著者
柳井 妙子 中山 徹
出版者
一般社団法人 日本家政学会
雑誌
一般社団法人日本家政学会研究発表要旨集
巻号頁・発行日
vol.64, 2012

(目的)若者から高齢者までが住みやすいと感じる地域は誰もが願うものである。上手くいく時期があっても時間の経過と共に変化してくることは自然なことである。これは、ボールを投げ上げたときの放物線のごとく必ず上がればピークを境に落ちてくるのと類似している。まちづくりの仕掛けをある間隔ごとに実施し続けることが持続可能な地域づくりには欠かせないものと考える。
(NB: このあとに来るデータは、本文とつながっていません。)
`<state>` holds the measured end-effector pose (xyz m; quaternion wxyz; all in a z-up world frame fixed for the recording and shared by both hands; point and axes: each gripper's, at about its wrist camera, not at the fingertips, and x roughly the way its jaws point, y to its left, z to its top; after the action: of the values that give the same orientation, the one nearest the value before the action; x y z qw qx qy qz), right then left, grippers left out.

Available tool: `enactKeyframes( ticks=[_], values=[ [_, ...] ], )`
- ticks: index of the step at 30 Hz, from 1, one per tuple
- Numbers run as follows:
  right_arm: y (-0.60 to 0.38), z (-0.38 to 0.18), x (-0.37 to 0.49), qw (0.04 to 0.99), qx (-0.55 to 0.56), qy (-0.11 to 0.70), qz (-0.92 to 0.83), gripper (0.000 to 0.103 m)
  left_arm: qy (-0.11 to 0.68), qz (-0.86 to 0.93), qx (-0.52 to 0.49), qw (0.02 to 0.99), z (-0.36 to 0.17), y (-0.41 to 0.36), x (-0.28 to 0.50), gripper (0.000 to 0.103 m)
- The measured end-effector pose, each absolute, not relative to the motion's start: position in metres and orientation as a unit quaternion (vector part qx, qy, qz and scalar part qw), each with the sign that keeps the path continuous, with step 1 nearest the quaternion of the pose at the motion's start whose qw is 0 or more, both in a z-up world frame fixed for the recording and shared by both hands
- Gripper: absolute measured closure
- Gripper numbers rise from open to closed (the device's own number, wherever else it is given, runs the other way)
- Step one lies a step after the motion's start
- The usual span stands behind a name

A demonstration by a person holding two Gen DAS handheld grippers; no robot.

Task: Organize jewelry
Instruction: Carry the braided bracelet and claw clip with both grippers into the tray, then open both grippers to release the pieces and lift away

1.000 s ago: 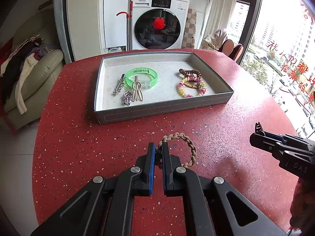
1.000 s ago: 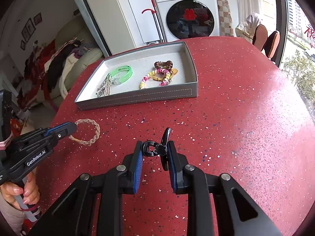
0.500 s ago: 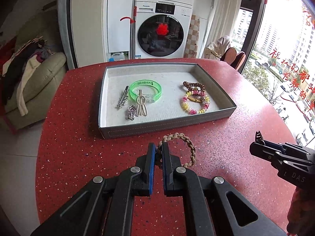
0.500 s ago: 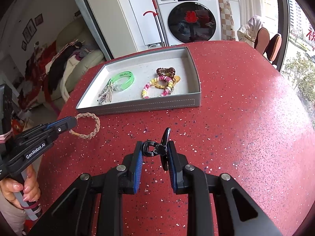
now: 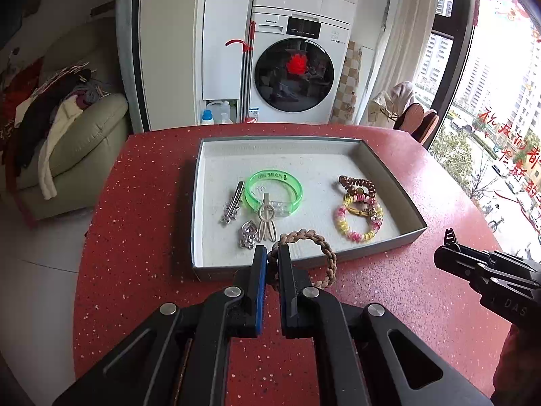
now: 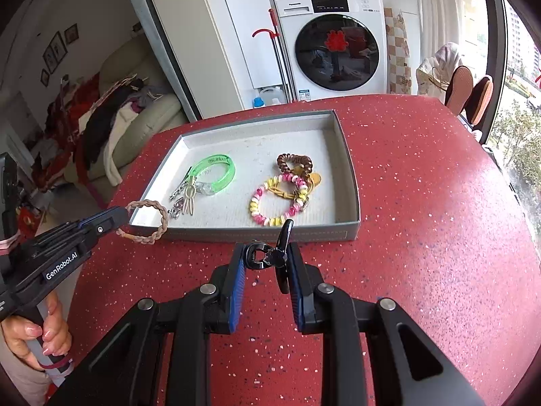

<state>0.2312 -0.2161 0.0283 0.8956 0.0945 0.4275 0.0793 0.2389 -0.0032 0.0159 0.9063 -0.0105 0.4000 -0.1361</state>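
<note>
My left gripper (image 5: 272,257) is shut on a tan braided bracelet (image 5: 324,247), held in the air just over the near wall of the grey tray (image 5: 197,203); it also shows in the right wrist view (image 6: 148,220). My right gripper (image 6: 267,260) is shut on a black hair claw clip (image 6: 280,253), above the red table just before the tray's near wall (image 6: 270,235). In the tray lie a green bangle (image 5: 274,189), silver clips (image 5: 233,206), a beige clip (image 5: 265,223), a pink-yellow bead bracelet (image 5: 358,223) and a brown coil tie (image 5: 356,184).
The round red speckled table (image 5: 135,253) drops off at left and right. Behind it stand a washing machine (image 5: 297,64), a sofa with clothes (image 5: 67,135) and chairs by the window (image 5: 419,121). My right gripper shows at the right edge of the left wrist view (image 5: 449,253).
Both grippers have moved forward toward the tray with their loads. The braided bracelet now hangs over the tray's near wall; the claw clip is close to that wall.
</note>
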Motion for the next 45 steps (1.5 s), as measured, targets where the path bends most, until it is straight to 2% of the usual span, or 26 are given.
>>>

今回研究対象である岐阜市芥見東地区は高経年化した郊外型団地であり、現在コミュニティバス(コミバス)を本格運行している。3年半前試行運行時に誕生したコミバス運営協議会は自治会連合会の一環の取組でもある。乗車率を高め、継続的にそれを維持する手法をみつけることが、芥見東地区を持続可能なまちにすることの一助と考え、その手法を知見することを目的とする。(方法)コミバスへの取り組みと、そこから派生している自治会連合会の活動が地域住民へ浸透していっていることを、月刊紙の自治会だよりと2012年1月に芥見東自治会連合会会長、副会長の5名への聞き取り調査からみていく。(結果)住民の足であるコミバスを継続運行するための仕掛けづくりは、格安回数券の販売とボランティアであるヘルパー制以外にも日々の住民同士の繋がりから生まれてきている。高齢化が進んでいる芥見東地区では、ほとんどの連合会役員たちは第一線を退いた方たちで構成されている。退職後に地域活動をすることで遣り甲斐を感じ、汗を流して人と人との輪が広がることを日常の楽しみとしている人が増えてきている。また里山づくりや歌声喫茶など活動は広がっている。これは毎月発行している自治会便りを通して連合会活動を住民に情報公開し透明性を図っていることからと考える。